Kevin McGonigle lives up to hype in historic Tigers debut
When the Detroit Tigers confirmed that young infielder Kevin McGonigle had made their Opening Day roster, the expectations could not have been higher.
Yet somehow, one of Major League Baseball’s top prospects managed to exceed them in his first game.
McGonigle roped the first pitch he saw on Thursday for a bases-loaded, two-run double, and added three more hits on the afternoon to finish the day 4-for-5 with two runs batted in, and two runs scored. In the process, he became just the third-youngest player with four or more hits on Opening Day in the last century of MLB action.
“What a debut,” manager A.J. Hinch said after Detroit’s 8-2 win. “He can hit.”
Hinch penciled McGonigle into the sixth spot in Detroit’s lineup, starting him at third base. He came to the plate with the bases loaded in the top of the first inning, and jumped on the first pitch he saw, a 91-mph cutter on the inside part of the plate. He laced that down the right-field line, bringing two teammates home on the very first pitch he saw:
“I was nervous, but it’s weird — I feel like right when I started my load to hit, it just went away,” McGonigle said after the game. “I felt great out there. Very confident. Looking to keep that same mindset going.”
McGonigle certainly had that same mindset in his second at-bat, which came in the top of the third inning. After falling down 0-2 in the count after missing on a fastball and taking a curve for the second strike, he battled back to even the count at 2-2. That’s when McGonigle jumped on another fastball on the inner half of the plate, roping a line drive off the top of the wall in right field:
While he just missed his first MLB home run, his head-first slide into second ahead of the throw from Fernando. Tatis Jr. gave him his second double in two at-bats.
He reached on an infield single in the fifth, and then popped out to third in the seventh, recording his first MLB out. But McGonigle had one more at-bat in the game, as he came to the dish in the top of the ninth.
That’s when he laced a single to right center for his fourth hit of the day:
“He won’t be as nervous as that at-bat, and if that’s the nervous version of him, we’re in for a fun year,” Hinch said. “I like the fact he was aggressive on his pitch. Obviously a big hit to open up the game a little bit and give us some breathing room. That set the tone for a really good day for him and for us.”

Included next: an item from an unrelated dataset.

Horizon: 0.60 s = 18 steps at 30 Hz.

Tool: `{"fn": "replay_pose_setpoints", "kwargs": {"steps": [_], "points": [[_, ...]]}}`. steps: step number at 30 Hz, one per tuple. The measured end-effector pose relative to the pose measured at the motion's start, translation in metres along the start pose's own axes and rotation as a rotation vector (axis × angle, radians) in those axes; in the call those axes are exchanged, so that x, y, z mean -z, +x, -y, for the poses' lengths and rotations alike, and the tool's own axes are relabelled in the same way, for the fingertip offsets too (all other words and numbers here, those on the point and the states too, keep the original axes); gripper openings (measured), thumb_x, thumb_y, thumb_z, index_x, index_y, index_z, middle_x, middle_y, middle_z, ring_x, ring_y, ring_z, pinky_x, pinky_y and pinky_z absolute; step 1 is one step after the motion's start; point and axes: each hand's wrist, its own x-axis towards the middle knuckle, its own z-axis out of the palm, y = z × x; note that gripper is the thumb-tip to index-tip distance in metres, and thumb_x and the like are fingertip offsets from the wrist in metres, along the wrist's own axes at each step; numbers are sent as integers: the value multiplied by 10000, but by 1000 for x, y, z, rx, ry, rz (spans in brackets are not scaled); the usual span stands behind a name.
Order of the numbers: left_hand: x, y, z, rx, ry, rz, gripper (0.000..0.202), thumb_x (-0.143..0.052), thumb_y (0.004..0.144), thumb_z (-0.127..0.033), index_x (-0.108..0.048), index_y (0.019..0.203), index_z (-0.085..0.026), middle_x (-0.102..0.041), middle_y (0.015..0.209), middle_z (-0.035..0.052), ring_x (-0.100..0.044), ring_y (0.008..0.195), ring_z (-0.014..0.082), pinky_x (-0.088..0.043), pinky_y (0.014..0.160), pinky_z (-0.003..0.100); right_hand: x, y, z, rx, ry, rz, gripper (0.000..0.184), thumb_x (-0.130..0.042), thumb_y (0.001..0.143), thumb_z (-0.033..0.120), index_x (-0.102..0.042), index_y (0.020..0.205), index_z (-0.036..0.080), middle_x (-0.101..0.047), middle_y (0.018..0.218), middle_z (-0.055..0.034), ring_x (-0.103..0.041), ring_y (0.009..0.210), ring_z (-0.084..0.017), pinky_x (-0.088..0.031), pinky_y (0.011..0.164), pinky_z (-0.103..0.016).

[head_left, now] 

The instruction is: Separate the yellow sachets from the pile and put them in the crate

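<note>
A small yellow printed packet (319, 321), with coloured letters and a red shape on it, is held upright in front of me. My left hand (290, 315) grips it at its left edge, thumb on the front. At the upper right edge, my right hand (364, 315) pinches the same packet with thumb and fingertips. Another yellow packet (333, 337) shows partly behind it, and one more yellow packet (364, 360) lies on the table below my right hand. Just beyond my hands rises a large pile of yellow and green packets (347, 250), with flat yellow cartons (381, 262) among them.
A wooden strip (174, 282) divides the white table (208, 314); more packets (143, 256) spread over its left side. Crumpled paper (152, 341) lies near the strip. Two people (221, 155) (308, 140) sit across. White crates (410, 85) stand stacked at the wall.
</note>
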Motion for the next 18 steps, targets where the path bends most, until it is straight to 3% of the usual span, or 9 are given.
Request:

McGonigle was the youngest Tigers player named to an Opening Day roster since Omar Infante in 2003. And as noted above he became the third-youngest player in the last 100 years of MLB action to record four or more hits on Opening Day.
The only two players younger? Ken Griffey Jr. and Delino DeShields Jr., both of whom accomplished that feat on Opening Day in 1990.
“[I told myself] it’s just another game,” McGonigle said. “I kept that mindset, and I’m looking forward to keeping that going.”
It might have felt like just another game to McGonigle. But it certainly did not to Tigers fans.
To them, it felt like the future. And a very bright one at that.